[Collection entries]
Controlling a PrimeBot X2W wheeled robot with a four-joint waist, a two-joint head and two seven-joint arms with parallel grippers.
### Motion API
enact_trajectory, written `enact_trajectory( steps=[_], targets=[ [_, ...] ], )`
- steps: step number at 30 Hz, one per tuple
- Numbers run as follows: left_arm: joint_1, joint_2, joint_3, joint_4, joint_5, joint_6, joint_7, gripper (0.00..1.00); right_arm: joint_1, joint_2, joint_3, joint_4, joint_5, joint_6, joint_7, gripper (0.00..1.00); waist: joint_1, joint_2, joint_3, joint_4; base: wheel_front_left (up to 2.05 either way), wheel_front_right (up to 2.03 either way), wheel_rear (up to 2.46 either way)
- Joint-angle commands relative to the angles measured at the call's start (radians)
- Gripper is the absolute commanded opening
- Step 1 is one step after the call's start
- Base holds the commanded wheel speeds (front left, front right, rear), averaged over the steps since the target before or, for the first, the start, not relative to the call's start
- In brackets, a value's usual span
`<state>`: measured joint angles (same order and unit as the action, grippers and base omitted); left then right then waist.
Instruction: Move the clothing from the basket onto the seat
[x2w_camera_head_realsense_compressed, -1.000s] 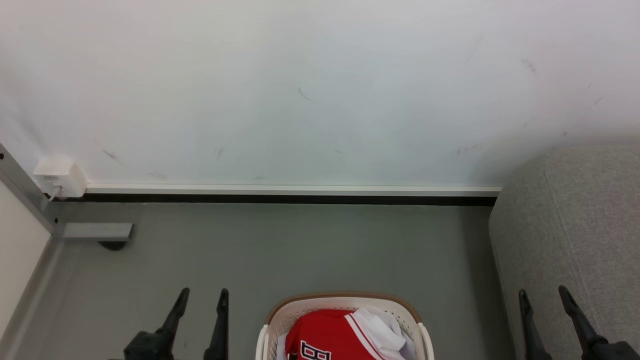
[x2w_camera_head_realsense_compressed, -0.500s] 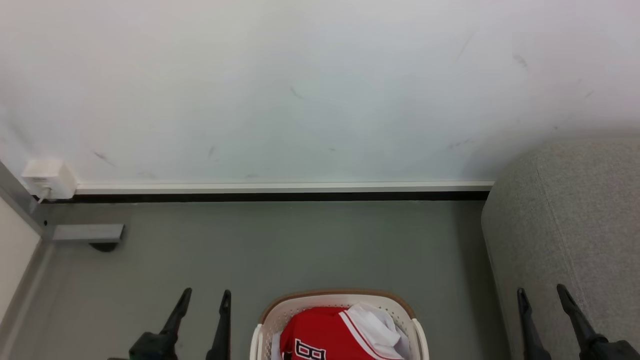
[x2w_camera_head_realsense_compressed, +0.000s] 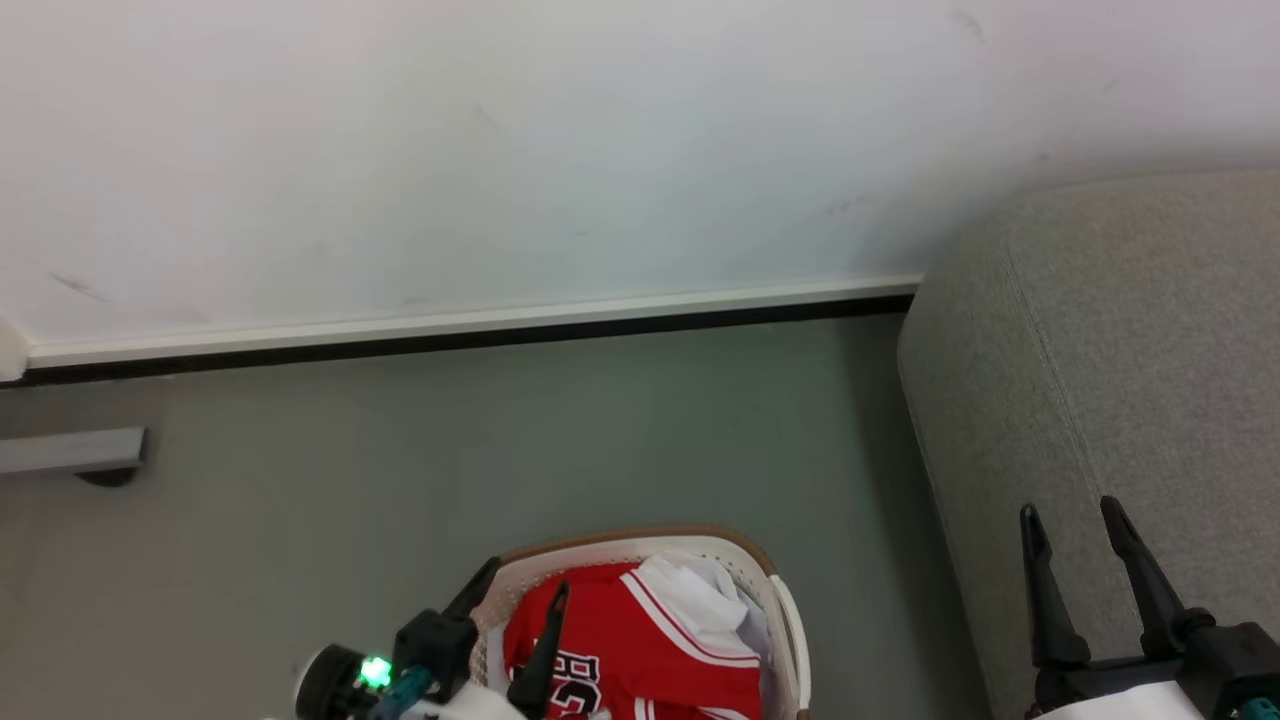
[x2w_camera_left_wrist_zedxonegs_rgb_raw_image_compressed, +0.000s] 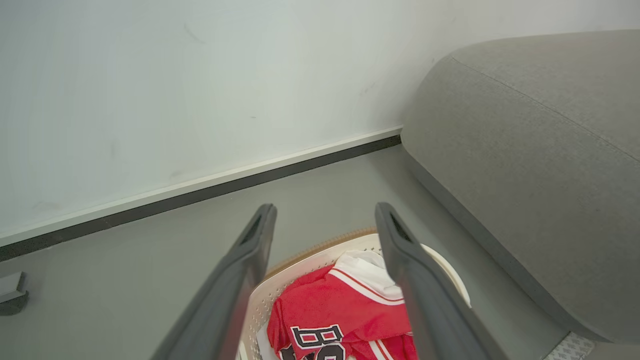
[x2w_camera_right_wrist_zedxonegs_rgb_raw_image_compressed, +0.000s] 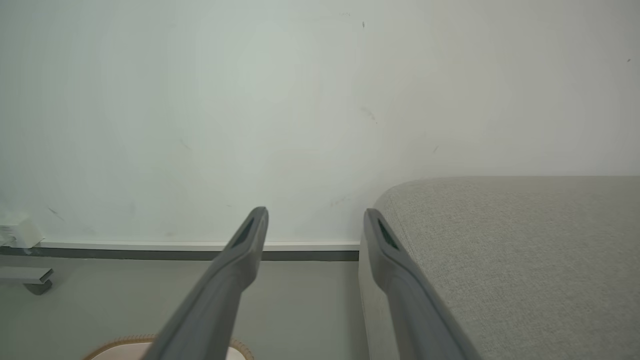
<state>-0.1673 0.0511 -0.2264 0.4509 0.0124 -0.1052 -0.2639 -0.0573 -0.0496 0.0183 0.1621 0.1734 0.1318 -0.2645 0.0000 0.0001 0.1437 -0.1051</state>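
Red clothing (x2w_camera_head_realsense_compressed: 640, 640) with white stripe trim and black-and-white lettering lies in the cream basket (x2w_camera_head_realsense_compressed: 790, 625) with a brown rim, on the floor at the bottom centre of the head view. My left gripper (x2w_camera_head_realsense_compressed: 525, 585) is open and hangs above the basket's left side, empty. In the left wrist view the clothing (x2w_camera_left_wrist_zedxonegs_rgb_raw_image_compressed: 335, 320) and the basket (x2w_camera_left_wrist_zedxonegs_rgb_raw_image_compressed: 280, 285) show between the open fingers of that left gripper (x2w_camera_left_wrist_zedxonegs_rgb_raw_image_compressed: 325, 212). The grey seat (x2w_camera_head_realsense_compressed: 1120, 350) stands at the right. My right gripper (x2w_camera_head_realsense_compressed: 1068, 512) is open over the seat's near edge, and the right wrist view shows this gripper (x2w_camera_right_wrist_zedxonegs_rgb_raw_image_compressed: 315, 215) beside the seat (x2w_camera_right_wrist_zedxonegs_rgb_raw_image_compressed: 500, 250).
A white wall (x2w_camera_head_realsense_compressed: 500, 150) with a white and black baseboard (x2w_camera_head_realsense_compressed: 450, 330) runs behind the grey floor (x2w_camera_head_realsense_compressed: 400, 450). A grey metal foot (x2w_camera_head_realsense_compressed: 70, 455) sticks out at the left edge. The basket rim (x2w_camera_right_wrist_zedxonegs_rgb_raw_image_compressed: 125, 345) peeks at the bottom of the right wrist view.
The head camera has swung right and down. My left gripper has moved right, from beside the basket to above its left side. Both grippers stay open.
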Motion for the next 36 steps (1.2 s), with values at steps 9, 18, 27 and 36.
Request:
enact_trajectory(
  steps=[9,18,27,36],
  targets=[
    [-0.259,0.017,-0.129,0.307,0.083,-0.019,0.054,1.00,-0.093,-0.001,0.031,-0.085,0.039,-0.002,0.000,1.00,0.0000,-0.0001,0.216,-0.121,0.00,0.00,0.00],
    [-0.426,0.036,-0.224,0.509,0.116,-0.025,0.158,1.00,-0.162,-0.001,0.047,-0.170,0.075,-0.002,0.000,1.00,0.0000,-0.0001,0.378,-0.170,0.00,0.00,0.00],
    [-0.555,0.060,-0.304,0.648,0.139,-0.024,0.211,1.00,-0.225,-0.001,0.084,-0.223,0.161,-0.002,0.000,1.00,0.0000,-0.0001,0.503,-0.204,0.00,0.00,0.00],
    [-0.661,0.109,-0.344,0.709,0.158,-0.023,0.214,1.00,-0.254,-0.001,0.112,-0.267,0.229,-0.002,0.000,1.00,0.0000,-0.0001,0.626,-0.239,0.00,0.00,0.00]
  ],
)
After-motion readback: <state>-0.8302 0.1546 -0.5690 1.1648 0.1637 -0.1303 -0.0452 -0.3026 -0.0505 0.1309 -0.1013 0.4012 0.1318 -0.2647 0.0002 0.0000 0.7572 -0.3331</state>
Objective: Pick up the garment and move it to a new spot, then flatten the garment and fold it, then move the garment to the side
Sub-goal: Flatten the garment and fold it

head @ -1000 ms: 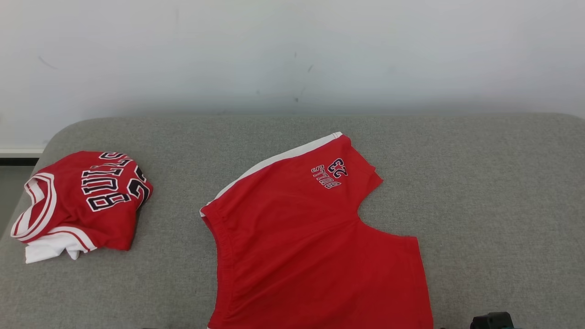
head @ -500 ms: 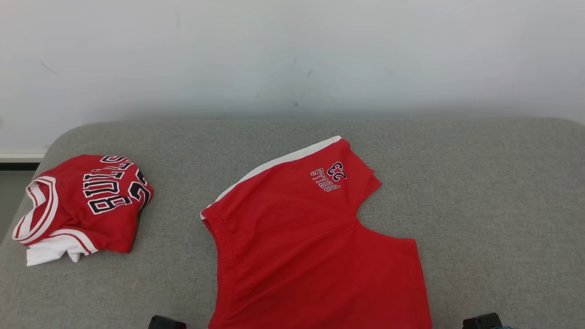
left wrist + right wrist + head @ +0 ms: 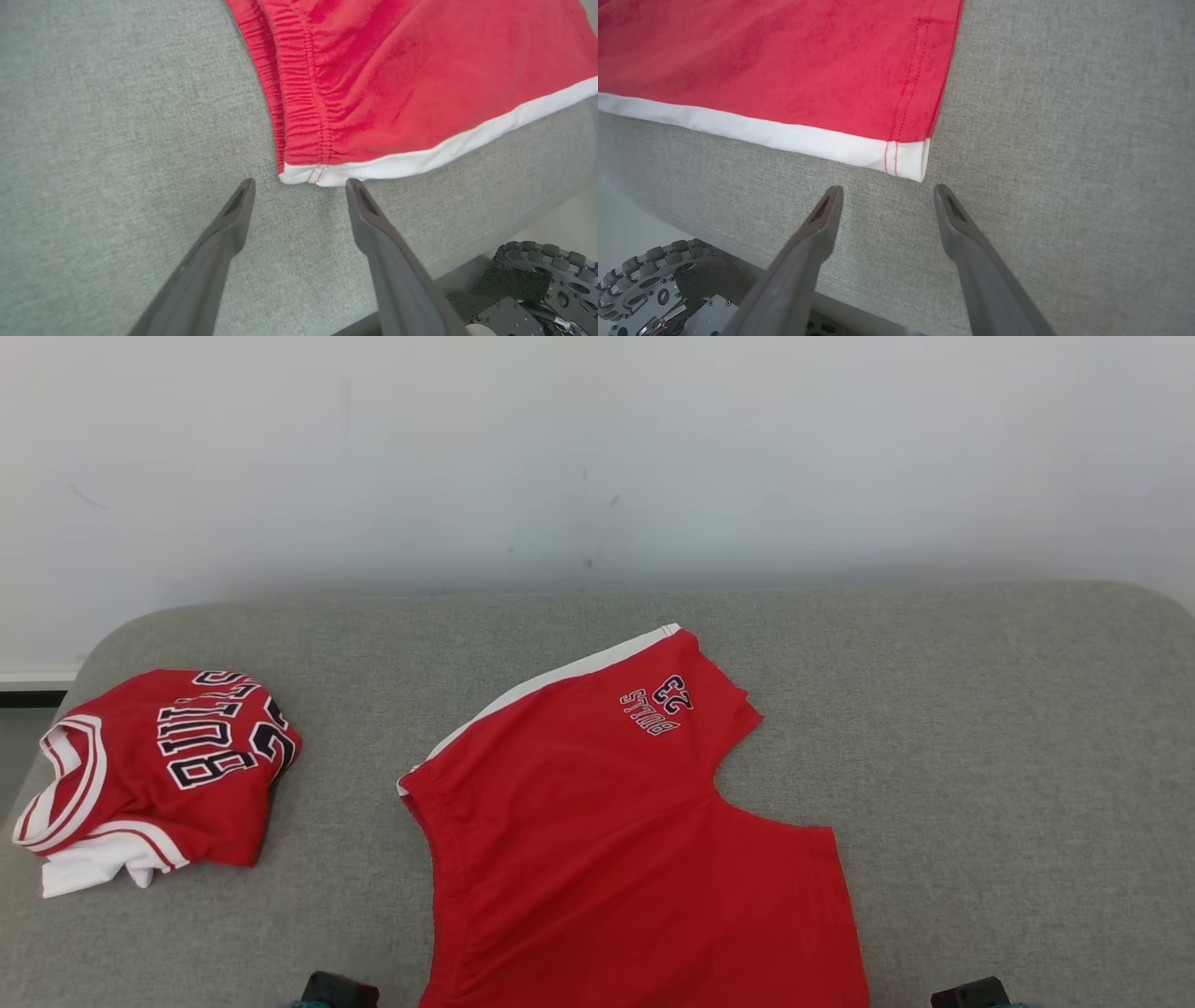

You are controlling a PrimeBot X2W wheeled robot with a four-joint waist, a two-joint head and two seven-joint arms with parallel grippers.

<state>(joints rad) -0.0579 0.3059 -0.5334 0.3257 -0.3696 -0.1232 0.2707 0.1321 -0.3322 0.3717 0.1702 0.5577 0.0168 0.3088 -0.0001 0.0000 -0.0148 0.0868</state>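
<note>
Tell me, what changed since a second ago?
The head view shifted a little, and the left gripper edged into its bottom edge. Both it and the right gripper are open, holding nothing. The red shorts and the jersey stayed put on the grey cushion.

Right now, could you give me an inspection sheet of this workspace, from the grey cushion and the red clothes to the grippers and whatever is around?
Surface: grey woven fabric cushion, rounded corners.
Job's things: red shorts with a white side stripe, spread flat in the middle.
Clutter: folded red jersey with white trim, at the left, apart from the shorts.
Grippers: left gripper open, fingertips either side of the shorts' waistband corner; right gripper open, just short of a hem corner; neither holds anything.
Cables: nothing seen.
Surroundings: white wall behind; the robot's wheeled base below the cushion's edge.
</note>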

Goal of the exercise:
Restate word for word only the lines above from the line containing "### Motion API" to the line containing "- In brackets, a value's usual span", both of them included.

Written answer:
### Motion API
enact_trajectory, written `enact_trajectory( steps=[_], targets=[ [_, ...] ], )`
- steps: step number at 30 Hz, one per tuple
- Numbers run as follows: left_arm: joint_1, joint_2, joint_3, joint_4, joint_5, joint_6, joint_7, gripper (0.00..1.00); right_arm: joint_1, joint_2, joint_3, joint_4, joint_5, joint_6, joint_7, gripper (0.00..1.00); waist: joint_1, joint_2, joint_3, joint_4; base: wheel_front_left (up to 2.05 either way), wheel_front_right (up to 2.03 either way), wheel_rear (up to 2.46 either way)
- Joint-angle commands relative to the angles measured at the call's start (radians)
- Gripper is the absolute commanded opening
- Step 1 is one step after the call's start
- Base holds the commanded wheel speeds (front left, front right, rear), averaged over the steps since the target before or, for the first, the start, not relative to the call's start
- In brackets, a value's usual span

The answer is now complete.